Ángeles Mastretta

 Maite Aranda

El primer libro de esta autora que llegó a mis manos fue «Mujeres de ojos grandes»,

regalo de una gran amiga. Desde entonces he seguido leyendo a Ángeles Mastretta

casi con fervor.

Lo que me admira de esta escritora es cómo enreda sus historias, sean relatos cortos

o novelas, desde sus ojos grandes y abiertos a las vidas de las mujeres de México,

especialmente de aquellas antepasadas de Puebla, lugar donde ella nació, y en las

que la realidad y la ficción se entremezclan de manera tan ágil, con un lenguaje tan

cercano como preciso, que consigues vibrar y emocionarte con sus jolgorios, sus

desdichas y con la sabiduría que traen desde siempre.  Es tan maravillosa y asombrosa

su manera de encontrar en lo cercano, en lo propio, una bella historia que contar, lo

que hace de Mastretta una escritora tan pegada a lo más real de la vida, la de ayer y la de

hoy, porque las emociones que transmite son imperecederas. Es una escritora que

sigue la tradición de la literatura latinoamericana de la mitad del siglo XX, pero apostando

por aflorar y dignificar la figura de aquellas mujeres que nunca parecieron protagonizar

casi nada, ni sus propias vidas.

Bibliografía

Entre su bibliografía se encuentran otros títulos como éstos: «Arráncame la vida», «Maridos», «Mal de amores», «Paraíso inhabitado», «El Cielo de los Leones», «Puerto libre», siendo este último es una recopilación de reflexiones en forma de prosa poética.



Fragmentos.

En el primer capítulo de «Puerto libre», llamado Abrir un puerto, la autora explica su finalidad:

¿Qué lugares serán nuestros puertos libres? ¿Cuáles los sitios por los que nuestra imaginación, nuestros deseos, nuestra necesidad de embrujos y abalorios deberán cursar para ganarle a la vida algo mejor que la realidad? Quién sabe. Hemos de buscar el azar que nos regale otros refugios, otros territorios para la inocencia y el riesgo, la fiereza y los desvaríos

Y del relato que da título al libro «Mujeres de ojos grandes», sus últimos párrafos:

Una mañana, sin saber la causa, iluminada sólo por los fantasmas de su corazón, se

acercó a la niña y empezó a contarle las historias de sus antepasadas. Quiénes habían

sido, qué mujeres tejieron sus vidas con qué hombres antes de que la boca y el ombligo

de su hija se anudaran a ella.
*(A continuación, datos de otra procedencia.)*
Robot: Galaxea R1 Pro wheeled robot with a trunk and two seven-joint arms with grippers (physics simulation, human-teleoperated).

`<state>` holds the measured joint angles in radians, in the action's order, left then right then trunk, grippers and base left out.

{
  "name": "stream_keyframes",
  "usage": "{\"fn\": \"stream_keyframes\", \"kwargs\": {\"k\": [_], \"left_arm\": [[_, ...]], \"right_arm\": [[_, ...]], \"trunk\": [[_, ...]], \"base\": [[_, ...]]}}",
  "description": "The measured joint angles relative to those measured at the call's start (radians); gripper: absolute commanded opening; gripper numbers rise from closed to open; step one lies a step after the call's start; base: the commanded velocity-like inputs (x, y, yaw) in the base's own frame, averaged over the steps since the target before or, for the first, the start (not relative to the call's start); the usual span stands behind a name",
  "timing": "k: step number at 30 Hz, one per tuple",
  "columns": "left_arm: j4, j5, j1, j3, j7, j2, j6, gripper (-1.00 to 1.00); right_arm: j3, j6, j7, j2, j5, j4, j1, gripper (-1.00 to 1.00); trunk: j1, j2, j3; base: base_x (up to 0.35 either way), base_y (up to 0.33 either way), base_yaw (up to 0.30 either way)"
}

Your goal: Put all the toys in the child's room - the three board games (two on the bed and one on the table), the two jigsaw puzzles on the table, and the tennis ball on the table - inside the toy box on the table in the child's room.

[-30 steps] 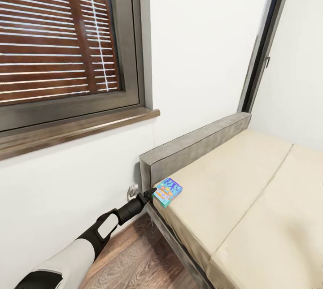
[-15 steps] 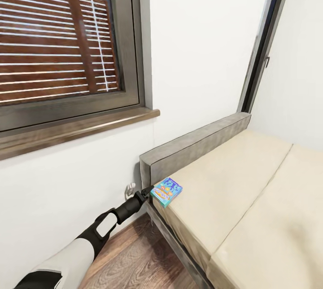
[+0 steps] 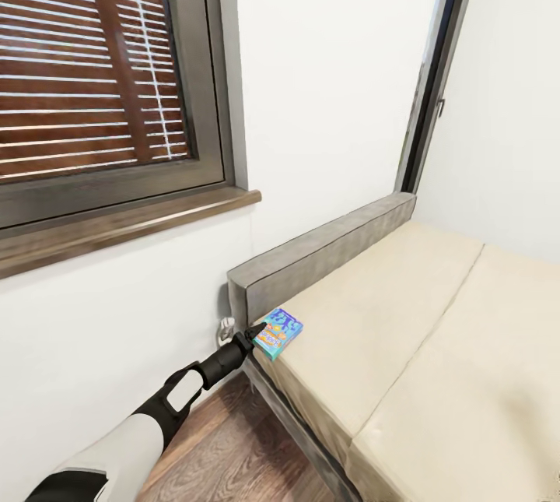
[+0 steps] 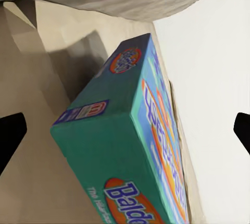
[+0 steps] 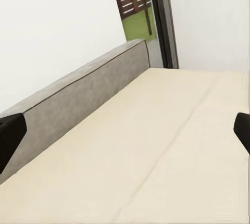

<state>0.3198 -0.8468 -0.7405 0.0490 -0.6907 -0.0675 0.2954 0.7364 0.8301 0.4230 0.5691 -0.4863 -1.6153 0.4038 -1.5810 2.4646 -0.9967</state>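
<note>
- The white-walled child's room (image 3: 327, 58) has a dark-framed window with brown wooden slats (image 3: 93, 89) and a brown wooden sill (image 3: 132, 226).
- The bed, a beige mattress (image 3: 404, 331) with a grey upholstered headboard (image 3: 327, 249), stands against the wall over a wood-plank floor (image 3: 225, 447).
- The left arm, white with a black forearm (image 3: 155, 416), reaches toward the corner of the mattress.
- The small blue-and-teal printed board game box (image 3: 278, 333) sits on the mattress corner just below the headboard, tilted up on one edge.
- The left gripper (image 3: 253, 332) meets the box's near edge; in the left wrist view its fingers (image 4: 11, 138) stand wide apart on either side of the box (image 4: 130, 146), not clamped.
- The right gripper's fingertips (image 5: 10, 135) are spread apart above the bare mattress.
</note>
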Motion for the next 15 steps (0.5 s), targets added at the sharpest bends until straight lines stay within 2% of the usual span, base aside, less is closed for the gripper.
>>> {"fn": "stream_keyframes", "kwargs": {"k": [15], "left_arm": [[-0.018, -0.002, 0.0, -0.001, 0.001, -0.001, 0.0, 1.0]], "right_arm": [[0.0, 0.0, 0.0, 0.0, 0.0, 0.0, 0.0, 1.0]], "trunk": [[0.0, 0.0, 0.0]], "base": [[0.0, 0.0, -0.011]]}}
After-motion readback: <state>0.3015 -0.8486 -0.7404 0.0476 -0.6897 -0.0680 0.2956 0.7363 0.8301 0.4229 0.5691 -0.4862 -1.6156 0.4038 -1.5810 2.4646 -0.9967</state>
De qué estaban hechas, cuántos trabajos habían pasado,

qué penas y jolgorios traía ella como herencia. Quiénes sembraron con intrepidez y fantasías

la vida que le tocaba prolongar.

Durante días recordó, imaginó, inventó. Cada minuto de cada hora disponible habló

sin tregua en el oído de su hija. Por fin, al atardecer de un jueves, mientras contaba

implacable alguna historia, su hija abrió los ojos y la miró ávida y desafiante, como sería

el resto de su larga existencia.

El marido de tía Jose dio las gracias a los médicos, los médicos dieron las gracias a los

adelantos de su ciencia, la tía abrazó a su niña y salió del hospital sin decir una palabra.

Sólo ella sabía a quienes agradecer la vida de su hija. Sólo ella supo siempre que ninguna

ciencia fue capaz de mover tanto, como la escondida en los ásperos y sutiles hallazgos

de otras mujeres con los ojos grandes.